From 2950bd9bea914571e83b72a8815797203d0c53f0 Mon Sep 17 00:00:00 2001
From: Tobias Brunner <tobias@strongswan.org>
Date: Fri, 27 Mar 2020 10:56:44 +0100
Subject: [PATCH] android: Support requesting PINs instead of passwords

---
 .../android/logic/CharonVpnService.java       | 17 +++++----
 .../android/ui/LoginDialogFragment.java       | 14 +++++--
 .../libandroidbridge/backend/android_creds.c  |  2 +-
 .../main/jni/libandroidbridge/charonservice.c |  7 ++--
 .../main/jni/libandroidbridge/charonservice.h |  3 +-
 .../src/main/res/layout/login_dialog_pin.xml  | 38 +++++++++++++++++++
 .../app/src/main/res/values-de/strings.xml    |  5 ++-
 .../app/src/main/res/values-pl/strings.xml    |  3 ++
 .../app/src/main/res/values-ru/strings.xml    |  3 ++
 .../app/src/main/res/values-ua/strings.xml    |  3 ++
 .../src/main/res/values-zh-rCN/strings.xml    |  3 ++
 .../src/main/res/values-zh-rTW/strings.xml    |  3 ++
 .../app/src/main/res/values/strings.xml       |  3 ++
 13 files changed, 87 insertions(+), 17 deletions(-)
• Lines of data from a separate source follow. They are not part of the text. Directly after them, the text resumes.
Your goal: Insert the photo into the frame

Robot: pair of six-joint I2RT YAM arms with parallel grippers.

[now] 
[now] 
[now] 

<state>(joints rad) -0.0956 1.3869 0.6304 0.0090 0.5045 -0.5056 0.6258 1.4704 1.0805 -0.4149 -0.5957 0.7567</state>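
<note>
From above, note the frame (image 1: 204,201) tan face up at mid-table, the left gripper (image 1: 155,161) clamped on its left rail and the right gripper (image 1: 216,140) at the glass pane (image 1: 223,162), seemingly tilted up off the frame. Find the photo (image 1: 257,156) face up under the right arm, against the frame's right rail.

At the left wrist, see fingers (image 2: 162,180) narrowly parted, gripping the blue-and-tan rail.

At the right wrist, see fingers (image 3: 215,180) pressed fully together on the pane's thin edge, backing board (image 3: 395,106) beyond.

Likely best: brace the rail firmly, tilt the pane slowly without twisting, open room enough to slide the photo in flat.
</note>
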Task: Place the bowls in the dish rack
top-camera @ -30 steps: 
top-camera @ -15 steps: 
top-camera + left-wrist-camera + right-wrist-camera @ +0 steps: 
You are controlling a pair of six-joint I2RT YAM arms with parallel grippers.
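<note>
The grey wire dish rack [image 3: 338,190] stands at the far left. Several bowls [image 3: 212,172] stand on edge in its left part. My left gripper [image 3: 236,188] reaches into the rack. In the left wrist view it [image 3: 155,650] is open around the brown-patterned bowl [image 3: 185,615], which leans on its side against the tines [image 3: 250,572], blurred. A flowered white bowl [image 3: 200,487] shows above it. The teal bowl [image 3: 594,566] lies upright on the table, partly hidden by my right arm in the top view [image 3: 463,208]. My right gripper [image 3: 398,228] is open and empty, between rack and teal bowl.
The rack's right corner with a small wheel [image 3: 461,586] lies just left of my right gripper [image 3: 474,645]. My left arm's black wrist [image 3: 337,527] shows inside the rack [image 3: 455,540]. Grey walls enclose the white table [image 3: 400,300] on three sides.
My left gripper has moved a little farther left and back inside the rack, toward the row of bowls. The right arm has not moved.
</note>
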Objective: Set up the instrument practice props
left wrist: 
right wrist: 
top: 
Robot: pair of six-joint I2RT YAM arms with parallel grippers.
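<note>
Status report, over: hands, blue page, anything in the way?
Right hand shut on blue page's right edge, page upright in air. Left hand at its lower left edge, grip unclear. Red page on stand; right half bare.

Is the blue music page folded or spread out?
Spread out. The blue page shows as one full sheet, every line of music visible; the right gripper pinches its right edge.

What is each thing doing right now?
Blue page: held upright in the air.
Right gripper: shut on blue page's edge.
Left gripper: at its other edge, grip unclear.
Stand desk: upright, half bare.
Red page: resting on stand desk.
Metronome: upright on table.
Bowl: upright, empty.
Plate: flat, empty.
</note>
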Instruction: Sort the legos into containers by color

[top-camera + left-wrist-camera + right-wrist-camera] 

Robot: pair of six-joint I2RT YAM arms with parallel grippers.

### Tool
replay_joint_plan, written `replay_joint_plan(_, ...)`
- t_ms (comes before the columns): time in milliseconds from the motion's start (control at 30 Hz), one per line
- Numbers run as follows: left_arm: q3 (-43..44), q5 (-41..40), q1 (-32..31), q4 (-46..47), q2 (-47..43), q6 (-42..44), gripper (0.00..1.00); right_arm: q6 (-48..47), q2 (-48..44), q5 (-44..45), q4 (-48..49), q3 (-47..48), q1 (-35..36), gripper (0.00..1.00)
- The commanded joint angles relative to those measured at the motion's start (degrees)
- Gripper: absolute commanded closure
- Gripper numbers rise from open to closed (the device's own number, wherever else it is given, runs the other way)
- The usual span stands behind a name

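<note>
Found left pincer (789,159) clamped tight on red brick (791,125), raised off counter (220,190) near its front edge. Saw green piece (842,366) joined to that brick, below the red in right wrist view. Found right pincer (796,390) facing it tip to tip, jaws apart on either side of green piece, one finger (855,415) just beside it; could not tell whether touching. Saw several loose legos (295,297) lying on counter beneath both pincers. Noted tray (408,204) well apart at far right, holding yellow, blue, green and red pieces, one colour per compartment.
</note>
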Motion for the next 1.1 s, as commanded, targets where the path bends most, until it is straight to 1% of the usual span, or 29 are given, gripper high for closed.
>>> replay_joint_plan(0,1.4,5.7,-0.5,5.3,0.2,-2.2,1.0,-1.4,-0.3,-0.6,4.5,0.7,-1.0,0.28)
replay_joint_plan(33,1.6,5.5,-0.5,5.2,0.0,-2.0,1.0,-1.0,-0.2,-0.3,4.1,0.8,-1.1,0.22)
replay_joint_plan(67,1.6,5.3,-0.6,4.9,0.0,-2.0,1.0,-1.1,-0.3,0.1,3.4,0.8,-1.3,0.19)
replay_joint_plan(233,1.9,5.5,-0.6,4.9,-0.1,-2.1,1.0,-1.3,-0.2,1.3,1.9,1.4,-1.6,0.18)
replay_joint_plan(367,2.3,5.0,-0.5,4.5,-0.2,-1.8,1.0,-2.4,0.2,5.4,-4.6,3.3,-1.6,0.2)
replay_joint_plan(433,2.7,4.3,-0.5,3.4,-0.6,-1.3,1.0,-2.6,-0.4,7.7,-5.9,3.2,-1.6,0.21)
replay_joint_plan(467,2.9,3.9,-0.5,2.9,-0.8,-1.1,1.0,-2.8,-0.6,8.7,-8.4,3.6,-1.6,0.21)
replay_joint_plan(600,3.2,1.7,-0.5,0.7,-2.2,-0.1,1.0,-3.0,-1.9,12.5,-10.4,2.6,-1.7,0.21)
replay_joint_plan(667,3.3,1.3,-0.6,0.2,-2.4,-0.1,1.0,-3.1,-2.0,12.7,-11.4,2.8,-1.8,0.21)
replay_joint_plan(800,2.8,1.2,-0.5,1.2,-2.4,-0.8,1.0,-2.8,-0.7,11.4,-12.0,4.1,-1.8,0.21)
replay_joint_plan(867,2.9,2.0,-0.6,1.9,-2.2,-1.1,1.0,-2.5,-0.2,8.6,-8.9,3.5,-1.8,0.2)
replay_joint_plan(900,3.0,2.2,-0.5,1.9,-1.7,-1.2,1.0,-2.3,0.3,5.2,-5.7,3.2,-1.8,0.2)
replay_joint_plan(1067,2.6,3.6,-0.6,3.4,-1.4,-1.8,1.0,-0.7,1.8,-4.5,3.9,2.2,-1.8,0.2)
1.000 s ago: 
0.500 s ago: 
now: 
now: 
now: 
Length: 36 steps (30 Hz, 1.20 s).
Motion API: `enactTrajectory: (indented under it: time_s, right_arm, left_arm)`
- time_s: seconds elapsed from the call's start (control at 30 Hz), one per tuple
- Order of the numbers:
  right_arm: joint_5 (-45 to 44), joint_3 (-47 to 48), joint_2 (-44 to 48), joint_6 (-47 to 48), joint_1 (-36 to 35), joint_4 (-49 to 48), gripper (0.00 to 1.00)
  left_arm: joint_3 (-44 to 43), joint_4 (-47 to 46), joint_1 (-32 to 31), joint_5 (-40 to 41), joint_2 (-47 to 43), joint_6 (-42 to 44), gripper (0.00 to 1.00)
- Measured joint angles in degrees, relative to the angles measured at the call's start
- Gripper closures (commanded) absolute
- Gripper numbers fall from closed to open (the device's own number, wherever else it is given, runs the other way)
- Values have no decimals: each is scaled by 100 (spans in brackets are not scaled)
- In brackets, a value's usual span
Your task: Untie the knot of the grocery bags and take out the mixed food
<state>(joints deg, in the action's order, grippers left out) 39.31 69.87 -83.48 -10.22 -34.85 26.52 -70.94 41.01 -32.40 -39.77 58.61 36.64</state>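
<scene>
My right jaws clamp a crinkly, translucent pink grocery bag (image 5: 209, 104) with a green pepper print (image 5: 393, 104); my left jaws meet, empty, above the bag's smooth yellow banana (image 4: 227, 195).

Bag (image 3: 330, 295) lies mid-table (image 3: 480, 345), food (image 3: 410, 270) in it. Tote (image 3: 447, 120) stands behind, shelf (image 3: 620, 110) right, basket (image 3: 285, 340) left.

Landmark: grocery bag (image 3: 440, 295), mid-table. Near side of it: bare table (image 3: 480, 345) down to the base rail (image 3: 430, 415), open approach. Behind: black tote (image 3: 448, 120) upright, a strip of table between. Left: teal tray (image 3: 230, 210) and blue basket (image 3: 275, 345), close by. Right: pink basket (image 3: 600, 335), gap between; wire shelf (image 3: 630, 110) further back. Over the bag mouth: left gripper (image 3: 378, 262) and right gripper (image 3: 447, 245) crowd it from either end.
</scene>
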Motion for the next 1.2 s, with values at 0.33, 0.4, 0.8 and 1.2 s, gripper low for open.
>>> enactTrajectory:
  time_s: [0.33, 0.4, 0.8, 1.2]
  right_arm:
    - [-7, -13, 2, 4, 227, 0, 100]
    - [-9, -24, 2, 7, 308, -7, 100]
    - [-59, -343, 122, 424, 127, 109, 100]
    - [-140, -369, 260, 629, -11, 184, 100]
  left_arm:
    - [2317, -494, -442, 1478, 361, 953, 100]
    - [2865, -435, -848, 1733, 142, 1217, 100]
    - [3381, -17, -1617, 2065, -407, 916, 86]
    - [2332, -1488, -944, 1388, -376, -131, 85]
 create mode 100644 src/frontends/android/app/src/main/res/layout/login_dialog_pin.xml

diff --git a/src/frontends/android/app/src/main/java/org/strongswan/android/logic/CharonVpnService.java b/src/frontends/android/app/src/main/java/org/strongswan/android/logic/CharonVpnService.java
index 7163512345..dfe548f606 100644
--- a/src/frontends/android/app/src/main/java/org/strongswan/android/logic/CharonVpnService.java
+++ b/src/frontends/android/app/src/main/java/org/strongswan/android/logic/CharonVpnService.java
@@ -51,6 +51,7 @@ import org.strongswan.android.logic.VpnStateService.ErrorState;
 import org.strongswan.android.logic.VpnStateService.State;
 import org.strongswan.android.logic.imc.ImcState;
 import org.strongswan.android.logic.imc.RemediationInstruction;
+import org.strongswan.android.ui.LoginDialogFragment;
 import org.strongswan.android.ui.MainActivity;
 import org.strongswan.android.ui.VpnLoginActivity;
 import org.strongswan.android.ui.VpnProfileControlActivity;
@@ -798,13 +799,14 @@ public class CharonVpnService extends VpnService implements Runnable, VpnStateSe
 	 *
 	 * Note that this method is called from a thread of charon's thread pool.
 	 *
+	 * @param pin whether a PIN or a password is requested
 	 * @return the password
 	 */
-	private String getPassword()
+	private String getPassword(boolean pin)
 	{
 		if (Build.VERSION.SDK_INT >= Build.VERSION_CODES.N)
 		{
-			return mPasswordPrompt.getPassword();
+			return mPasswordPrompt.getPassword(pin);
 		}
 		return null;
 	}
@@ -1460,12 +1462,13 @@ public class CharonVpnService extends VpnService implements Runnable, VpnStateSe
 		}
 
 		@RequiresApi(api = Build.VERSION_CODES.KITKAT)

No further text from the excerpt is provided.